Saved entries:
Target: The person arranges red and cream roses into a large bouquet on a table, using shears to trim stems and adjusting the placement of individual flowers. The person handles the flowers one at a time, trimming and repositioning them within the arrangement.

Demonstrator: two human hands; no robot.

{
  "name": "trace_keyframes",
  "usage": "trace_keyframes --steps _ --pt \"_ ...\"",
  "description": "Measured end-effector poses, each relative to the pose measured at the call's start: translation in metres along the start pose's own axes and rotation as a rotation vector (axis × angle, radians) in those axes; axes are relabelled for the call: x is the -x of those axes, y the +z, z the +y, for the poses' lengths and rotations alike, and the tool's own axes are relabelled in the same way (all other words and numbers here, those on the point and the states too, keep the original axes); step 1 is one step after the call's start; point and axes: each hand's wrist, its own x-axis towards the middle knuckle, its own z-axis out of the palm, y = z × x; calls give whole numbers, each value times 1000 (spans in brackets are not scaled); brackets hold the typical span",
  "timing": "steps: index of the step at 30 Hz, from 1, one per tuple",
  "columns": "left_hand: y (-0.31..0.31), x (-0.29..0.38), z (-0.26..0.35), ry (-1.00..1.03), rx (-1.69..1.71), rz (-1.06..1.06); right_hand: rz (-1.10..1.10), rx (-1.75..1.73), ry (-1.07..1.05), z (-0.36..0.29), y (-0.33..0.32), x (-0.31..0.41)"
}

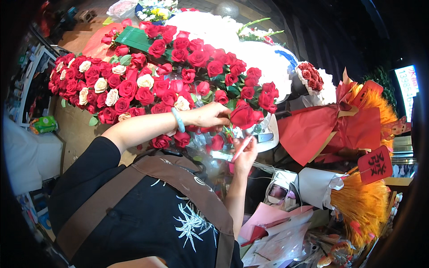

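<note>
My left hand (214,115), with a pale bangle (178,120) on its wrist, reaches across the roses. Its fingers are closed near the green parts just below a large red rose (242,116), apparently on the stem. To the right and nearer my body, my right hand (246,154) grips a pink-handled tool (242,149); its working end is blurred near the stem, and its kind is unclear. Many red roses (197,58) spread in front of my hands. Cream roses (145,81) stand among the red ones on the left. A green foam block (134,38) lies behind them.
On the right are a red-wrapped bouquet (310,129) and dried orange stalks in white paper (318,187). A white device (283,187) with a cable stands below them, near pink wrapping sheets (264,219). Overexposed white bouquets (264,63) fill the back. A white shelf (32,77) stands left.
</note>
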Motion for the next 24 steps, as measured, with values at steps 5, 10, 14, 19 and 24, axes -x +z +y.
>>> trace_keyframes --steps 5,10,14,19,24 --pt "18 13 7 160 -101 6 11 -124 -301 -36 12 8" --pt "19 23 6 48 149 -92 21 -234 -331 -46 16 13" --pt "17 34 6 113 238 -142 21 -319 -189 -54 15 17" --pt "13 41 13 197 163 -178 -179 -372 -350 -71 19 22" --pt "15 45 19 127 315 -249 -272 -346 -326 -70 24 24"
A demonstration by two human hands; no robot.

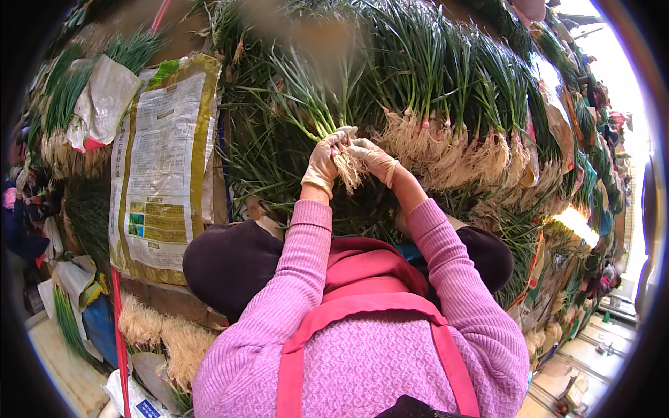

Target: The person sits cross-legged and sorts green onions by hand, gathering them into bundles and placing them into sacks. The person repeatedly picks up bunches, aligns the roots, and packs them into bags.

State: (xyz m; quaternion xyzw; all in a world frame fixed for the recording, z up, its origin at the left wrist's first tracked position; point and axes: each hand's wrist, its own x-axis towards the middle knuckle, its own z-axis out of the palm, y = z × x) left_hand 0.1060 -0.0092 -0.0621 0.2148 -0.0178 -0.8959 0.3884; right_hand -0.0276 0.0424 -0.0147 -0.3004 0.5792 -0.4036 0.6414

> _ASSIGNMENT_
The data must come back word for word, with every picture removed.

> _TASK OUTPUT_
Target: The person arranges red and cream roses into a large bouquet on a table, using shears to trim stems and adjusting the placement of individual flowers. The person handles the flowers one at a time, trimming and repositioning them within the arrangement.

Demonstrator: two human hands; no robot.

{
  "name": "trace_keyframes",
  "usage": "trace_keyframes --steps _ --pt \"_ ...\"",
  "description": "Measured end-effector poses, each relative to the pose measured at the call's start: translation in metres along the start pose's own axes and rotation as a rotation vector (axis × angle, radians) in those axes; axes are relabelled for the call: x is the -x of those axes, y the +z, z the +y, for the poses' lengths and rotations alike, and the tool's own axes are relabelled in the same way (all other words and numbers here, those on the point and the states too, keep the original axes); step 1 is one step after the call's start; point and axes: each hand's wrist, its own x-axis towards the middle knuckle, its own z-axis out of the palm, y = z × x; calls give whole numbers, each value times 1000 (spans in brackets are not scaled); brackets hold the typical span",
  "timing": "steps: index of the step at 30 Hz, from 1, one per tuple",
  "columns": "left_hand: y (-0.31..0.31), x (-0.29..0.38), z (-0.26..0.35), ry (-1.00..1.03), rx (-1.69..1.71), rz (-1.06..1.06); right_hand: rz (-1.10..1.10), rx (-1.75..1.73), ry (-1.07..1.05), z (-0.36..0.29), y (-0.33..0.32), x (-0.31..0.41)"
}


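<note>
My left hand (214,115), with a pale bangle (178,120) on its wrist, reaches across the roses. Its fingers are closed near the green parts just below a large red rose (242,116), apparently on the stem. To the right and nearer my body, my right hand (246,154) grips a pink-handled tool (242,149); its working end is blurred near the stem, and its kind is unclear. Many red roses (197,58) spread in front of my hands. Cream roses (145,81) stand among the red ones on the left. A green foam block (134,38) lies behind them.
On the right are a red-wrapped bouquet (310,129) and dried orange stalks in white paper (318,187). A white device (283,187) with a cable stands below them, near pink wrapping sheets (264,219). Overexposed white bouquets (264,63) fill the back. A white shelf (32,77) stands left.
</note>
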Motion for the next 24 steps, as measured, with values at steps 5, 10, 14, 19 and 24, axes -x +z +y.
>>> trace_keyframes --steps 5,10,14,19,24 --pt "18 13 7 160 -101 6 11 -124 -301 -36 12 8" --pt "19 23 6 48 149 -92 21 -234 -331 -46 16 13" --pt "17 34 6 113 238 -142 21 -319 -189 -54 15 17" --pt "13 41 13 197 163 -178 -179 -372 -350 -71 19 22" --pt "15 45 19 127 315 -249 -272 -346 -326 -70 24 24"
A demonstration by two human hands; no robot.


Target: The person sits cross-legged and sorts green onions by hand, gathering them into bundles and placing them into sacks. The person repeatedly picks up bunches, aligns the roots, and packs them into bags.

State: (xyz m; quaternion xyzw; all in a world frame fixed for the recording, z up, its origin at the left wrist's first tracked position; point and axes: each hand's wrist, its own x-axis towards the middle knuckle, its own z-axis out of the palm, y = z × x) left_hand 0.1060 -0.0092 -0.0621 0.2148 -0.0178 -0.8959 0.3884; right_hand -0.0276 0.0424 -0.0147 -0.3004 0.5792 -0.4036 0.6414

This exercise is now done.